RECORDS FOR THE EXERCISE
____

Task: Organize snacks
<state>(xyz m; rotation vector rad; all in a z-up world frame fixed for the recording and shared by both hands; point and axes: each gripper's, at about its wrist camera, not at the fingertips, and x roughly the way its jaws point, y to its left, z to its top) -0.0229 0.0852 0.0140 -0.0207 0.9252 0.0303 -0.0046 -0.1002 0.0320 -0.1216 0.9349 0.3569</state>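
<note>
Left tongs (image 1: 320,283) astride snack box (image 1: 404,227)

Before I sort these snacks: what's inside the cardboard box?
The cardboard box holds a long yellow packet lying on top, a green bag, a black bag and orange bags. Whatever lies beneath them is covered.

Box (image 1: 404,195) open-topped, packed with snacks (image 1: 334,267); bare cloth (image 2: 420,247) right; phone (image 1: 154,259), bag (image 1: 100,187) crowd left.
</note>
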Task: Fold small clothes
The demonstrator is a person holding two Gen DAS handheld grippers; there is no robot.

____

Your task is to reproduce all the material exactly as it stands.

TASK SOLUTION
Task: Organize snacks
<state>(xyz m; rotation vector rad; all in a z-up world frame fixed for the recording and shared by both hands; point and axes: each gripper's, at about its wrist camera, not at the fingertips, and x roughly the way its jaws point, y to its left, z to its top) -0.0229 0.0852 0.0140 -0.0207 0.9252 0.0303 -0.0046 -0.1002 0.0320 -0.1216 0.9349 0.3569</state>
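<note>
Left tongs (image 1: 320,283) astride snack box (image 1: 404,227)

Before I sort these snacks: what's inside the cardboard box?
The cardboard box holds a long yellow packet lying on top, a green bag, a black bag and orange bags. Whatever lies beneath them is covered.

Box (image 1: 404,195) open-topped, packed with snacks (image 1: 334,267); bare cloth (image 2: 420,247) right; phone (image 1: 154,259), bag (image 1: 100,187) crowd left.
</note>
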Task: Fold small clothes
The demonstrator is a person holding two Gen DAS handheld grippers; there is no robot.

The output has been completed.